Governments have been scrambling to evacuate stranded citizens, with most of the region’s airspace closed due to the risk of missiles hitting passenger planes.
“I was in the classroom when a powerful explosion rocked our university building,” Hareem ‌Zahra, 23, a ‌student at the Tehran University of Engineering, told ​Reuters ‌after ⁠crossing Pakistan’s land ​border with ⁠Iran.
“We saw thick smoke coming from many buildings on fire,” she said, adding Tehran was under attack until the moment she left.

TEHRAN LOOKED DESERTED
Nearly 1,000 students, businessmen and pilgrims have fled Iran since the war started out of a total 35,000 Pakistanis in the country, Mudassir Tipu, Pakistan’s ambassador to Tehran, said.
“There are now serious challenges. As you know there is no Internet in most parts of Iran,” he said.
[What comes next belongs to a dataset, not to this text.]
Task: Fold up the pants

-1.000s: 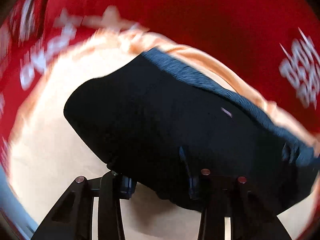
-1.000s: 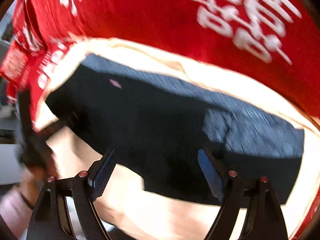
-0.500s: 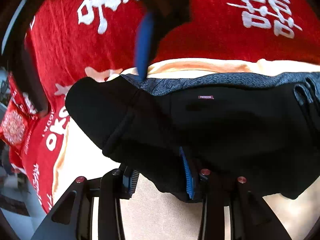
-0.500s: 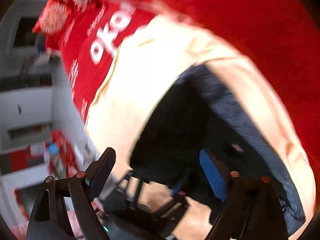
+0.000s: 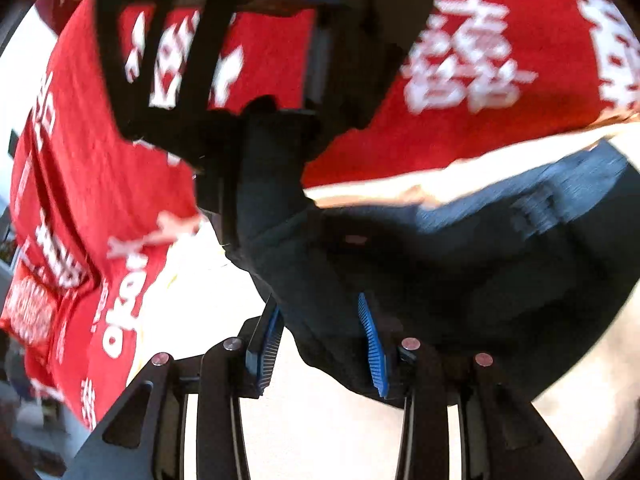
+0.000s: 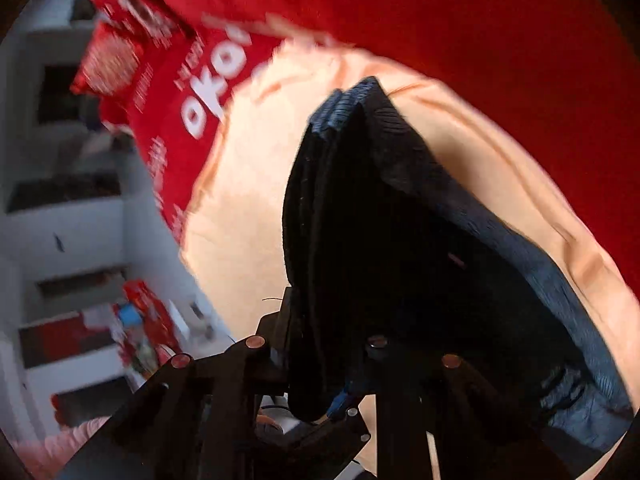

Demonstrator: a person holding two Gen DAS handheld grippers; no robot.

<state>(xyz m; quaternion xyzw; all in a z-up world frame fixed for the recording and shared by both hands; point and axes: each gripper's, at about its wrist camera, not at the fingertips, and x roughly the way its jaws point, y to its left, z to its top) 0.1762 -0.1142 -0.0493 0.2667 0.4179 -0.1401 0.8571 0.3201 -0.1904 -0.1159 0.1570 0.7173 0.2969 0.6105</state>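
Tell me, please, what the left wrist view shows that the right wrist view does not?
Only the left wrist view shows the right gripper from outside, clamped on the black pants, and the white characters on the red cloth. Only the right wrist view shows the grey shelving. Both show the pants lying on the cream sheet, with fabric between each gripper's fingers.

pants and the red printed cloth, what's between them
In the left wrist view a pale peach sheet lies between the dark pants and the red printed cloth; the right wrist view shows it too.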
Iran ⁠has retaliated with a barrage of ballistic missiles targeting Israel and ‌Washington’s allies in the Gulf, including Qatar, Kuwait, ‌the UAE, and Saudi Arabia, following US and Israeli ​air strikes that killed Supreme Leader ‌Ayatollah Ali Khamenei on Saturday.
Tehran has looked deserted since the conflict began, said Nadir ‌Abbas, 25, a student of Persian literature at a university in the Iranian capital.
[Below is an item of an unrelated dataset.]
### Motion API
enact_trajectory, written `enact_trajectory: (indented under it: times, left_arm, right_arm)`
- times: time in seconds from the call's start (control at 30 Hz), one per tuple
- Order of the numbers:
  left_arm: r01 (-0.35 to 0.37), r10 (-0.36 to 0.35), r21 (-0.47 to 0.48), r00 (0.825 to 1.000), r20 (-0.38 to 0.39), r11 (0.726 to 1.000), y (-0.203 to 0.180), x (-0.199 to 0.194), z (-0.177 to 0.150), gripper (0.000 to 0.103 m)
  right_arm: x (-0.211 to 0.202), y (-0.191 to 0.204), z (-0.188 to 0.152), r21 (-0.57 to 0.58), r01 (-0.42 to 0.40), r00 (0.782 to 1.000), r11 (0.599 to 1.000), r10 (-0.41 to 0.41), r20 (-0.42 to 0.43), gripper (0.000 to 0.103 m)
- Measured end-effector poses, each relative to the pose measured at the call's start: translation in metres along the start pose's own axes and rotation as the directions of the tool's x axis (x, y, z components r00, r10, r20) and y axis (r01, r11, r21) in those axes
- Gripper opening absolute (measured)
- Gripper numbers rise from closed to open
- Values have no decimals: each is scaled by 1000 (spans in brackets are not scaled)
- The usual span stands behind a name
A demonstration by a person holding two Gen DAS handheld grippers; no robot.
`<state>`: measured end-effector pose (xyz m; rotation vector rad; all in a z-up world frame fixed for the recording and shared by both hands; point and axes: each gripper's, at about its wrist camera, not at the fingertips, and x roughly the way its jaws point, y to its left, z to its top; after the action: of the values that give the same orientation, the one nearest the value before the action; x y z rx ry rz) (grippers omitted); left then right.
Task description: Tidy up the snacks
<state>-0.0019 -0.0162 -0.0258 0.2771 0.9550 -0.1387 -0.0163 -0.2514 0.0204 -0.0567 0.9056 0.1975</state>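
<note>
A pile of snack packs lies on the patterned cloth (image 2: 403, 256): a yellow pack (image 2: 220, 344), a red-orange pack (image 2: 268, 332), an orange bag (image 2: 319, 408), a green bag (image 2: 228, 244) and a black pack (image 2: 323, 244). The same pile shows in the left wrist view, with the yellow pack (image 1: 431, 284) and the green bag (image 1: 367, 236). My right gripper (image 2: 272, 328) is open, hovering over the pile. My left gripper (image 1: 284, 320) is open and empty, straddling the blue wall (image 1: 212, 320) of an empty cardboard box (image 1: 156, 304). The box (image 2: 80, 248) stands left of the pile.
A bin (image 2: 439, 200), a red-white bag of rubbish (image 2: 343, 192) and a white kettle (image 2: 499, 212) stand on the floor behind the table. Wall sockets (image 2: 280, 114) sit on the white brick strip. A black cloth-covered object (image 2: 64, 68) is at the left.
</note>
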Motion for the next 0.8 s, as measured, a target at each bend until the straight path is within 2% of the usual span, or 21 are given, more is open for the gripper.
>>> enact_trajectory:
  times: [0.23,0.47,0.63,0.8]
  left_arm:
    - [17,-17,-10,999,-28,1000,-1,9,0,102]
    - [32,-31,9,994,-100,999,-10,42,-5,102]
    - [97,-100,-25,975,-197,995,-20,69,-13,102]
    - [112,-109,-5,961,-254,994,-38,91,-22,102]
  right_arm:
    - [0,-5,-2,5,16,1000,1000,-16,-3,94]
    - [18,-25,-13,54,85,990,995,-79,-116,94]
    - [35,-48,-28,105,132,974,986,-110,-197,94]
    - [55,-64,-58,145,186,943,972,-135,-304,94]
“I saw a drone hit a basketball court where six girl players lost their lives.”
Reuters could not verify his account.

DESTRUCTION EVERYWHERE

Islamabad is walking a diplomatic tightrope as it attempts to maintain warming ‌ties with Washington while expressing solidarity with Iran.
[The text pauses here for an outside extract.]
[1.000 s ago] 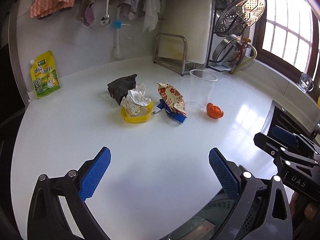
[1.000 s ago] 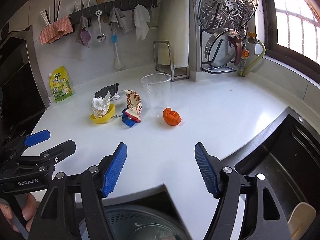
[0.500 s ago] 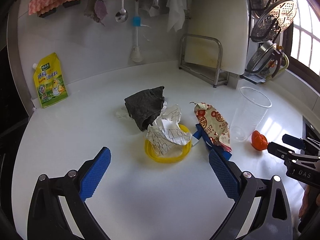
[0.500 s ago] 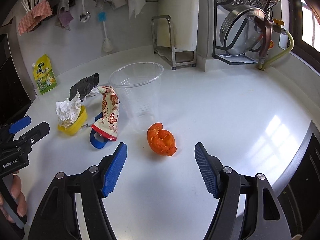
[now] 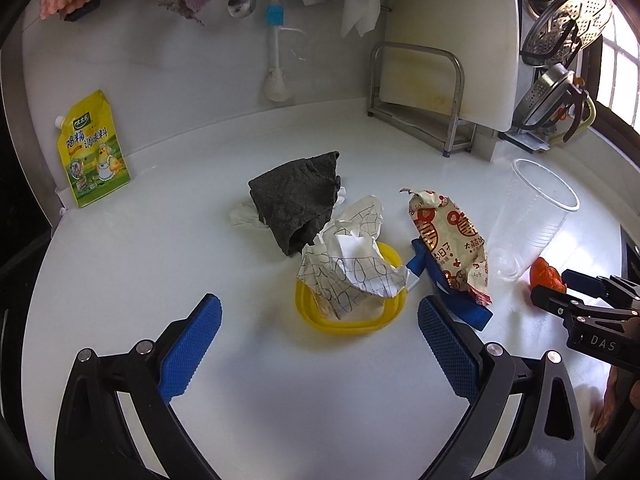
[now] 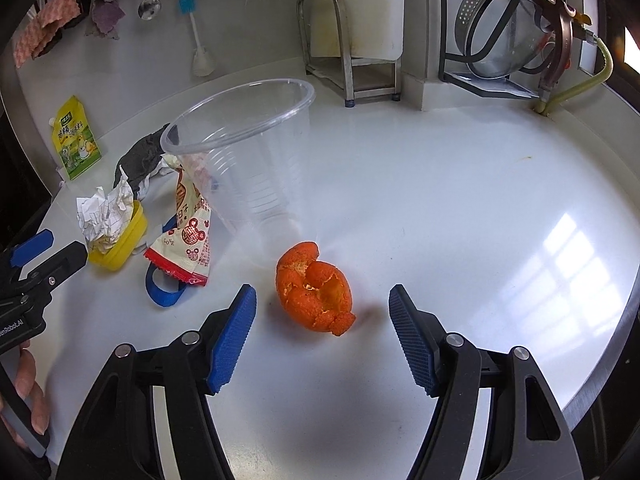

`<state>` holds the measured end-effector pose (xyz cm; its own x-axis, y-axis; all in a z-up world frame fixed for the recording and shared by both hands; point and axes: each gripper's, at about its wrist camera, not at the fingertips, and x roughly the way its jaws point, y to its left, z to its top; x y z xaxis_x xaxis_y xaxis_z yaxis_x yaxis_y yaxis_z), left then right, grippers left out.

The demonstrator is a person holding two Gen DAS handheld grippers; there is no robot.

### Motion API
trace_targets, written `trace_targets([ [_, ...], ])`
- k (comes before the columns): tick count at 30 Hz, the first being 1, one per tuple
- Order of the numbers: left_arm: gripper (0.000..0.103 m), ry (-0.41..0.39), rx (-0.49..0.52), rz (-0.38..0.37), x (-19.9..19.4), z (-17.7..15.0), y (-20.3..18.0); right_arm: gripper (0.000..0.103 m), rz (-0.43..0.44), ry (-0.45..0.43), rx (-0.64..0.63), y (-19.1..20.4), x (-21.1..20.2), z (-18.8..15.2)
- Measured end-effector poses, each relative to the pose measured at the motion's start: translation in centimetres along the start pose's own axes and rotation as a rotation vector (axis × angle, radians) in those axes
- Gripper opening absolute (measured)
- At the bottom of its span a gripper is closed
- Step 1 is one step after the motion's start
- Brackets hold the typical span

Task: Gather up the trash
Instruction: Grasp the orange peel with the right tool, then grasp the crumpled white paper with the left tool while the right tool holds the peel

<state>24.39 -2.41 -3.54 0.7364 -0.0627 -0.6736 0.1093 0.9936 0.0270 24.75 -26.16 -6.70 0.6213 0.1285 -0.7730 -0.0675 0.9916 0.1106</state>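
Note:
Trash lies clustered on the white counter. An orange peel (image 6: pixel 316 290) sits just ahead of my right gripper (image 6: pixel 322 312), whose blue pads stand open on either side of it without touching. Crumpled checked paper (image 5: pixel 352 268) rests in a yellow lid (image 5: pixel 348 320), right in front of my open left gripper (image 5: pixel 320 320). Beside it a red-and-cream snack wrapper (image 5: pixel 452 248) lies over a blue plastic piece (image 5: pixel 460 304). A clear plastic cup (image 6: pixel 248 148) stands upright behind the peel. A dark grey rag (image 5: pixel 298 204) sits behind the lid.
A yellow seasoning pouch (image 5: pixel 94 152) leans on the back wall at left. A metal rack with a white cutting board (image 5: pixel 436 92) and a pot-lid stand (image 6: pixel 508 32) line the back. Cloths, a spoon and a brush hang above. A dark sink edge (image 6: pixel 612 360) borders the right.
Both grippers moved forward and down toward the trash. The orange peel now lies between the right pads' tips; the yellow lid with paper is closer to the left gripper.

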Motion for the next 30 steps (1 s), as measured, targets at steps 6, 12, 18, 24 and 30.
trace_targets([
  [6,0.097,0.021,-0.009,-0.011,0.3,0.3,-0.3,0.035,0.037,0.014,-0.009,0.3,0.2,0.0],
  [12,0.097,0.001,0.018,0.014,0.0,0.7,-0.8,0.025,0.044,-0.032,0.009,-0.1,-1.0,-0.2],
  [18,0.097,-0.003,0.018,0.072,1.1,2.0,-1.0,0.025,0.089,-0.014,0.056,-1.2,-1.0,-0.3],
  [24,0.096,0.007,0.02,0.121,2.8,2.6,-1.5,0.025,0.109,-0.025,0.082,-1.9,-1.3,-0.1],
  [30,0.067,0.028,0.042,0.136,3.9,2.6,-1.8,0.025,0.118,-0.031,0.089,-2.1,-1.4,-0.1],
])
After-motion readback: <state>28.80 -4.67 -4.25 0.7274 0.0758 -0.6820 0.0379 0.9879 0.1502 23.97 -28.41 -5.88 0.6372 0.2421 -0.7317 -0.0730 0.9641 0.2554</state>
Pakistan is home to the second-largest Shiite population in the world after Iran and ⁠being drawn into ⁠the conflict could lead to instability at home as well as complications evacuating its citizens.
“The first attack happened right next to my hospital,” said Sakhi Aun Mohammad, a student at Tehran University of Medical Sciences. After he reached the border, an Iranian friend called to check if he was safe, saying: “’Thank God, you have gone to Pakistan, all of you are safe, but your hostel has been attacked’.” A Pakistani diplomat who is still in Tehran said attacks took place every four or five hours, adding one missile struck a building next to his office. “At times you will feel as if something exploded right at your feet,” he said. “The last time ​I got out was at night. ​Buildings had collapsed, some others were on fire. There is destruction everywhere.”
He added: “It is almost like a ghost town.”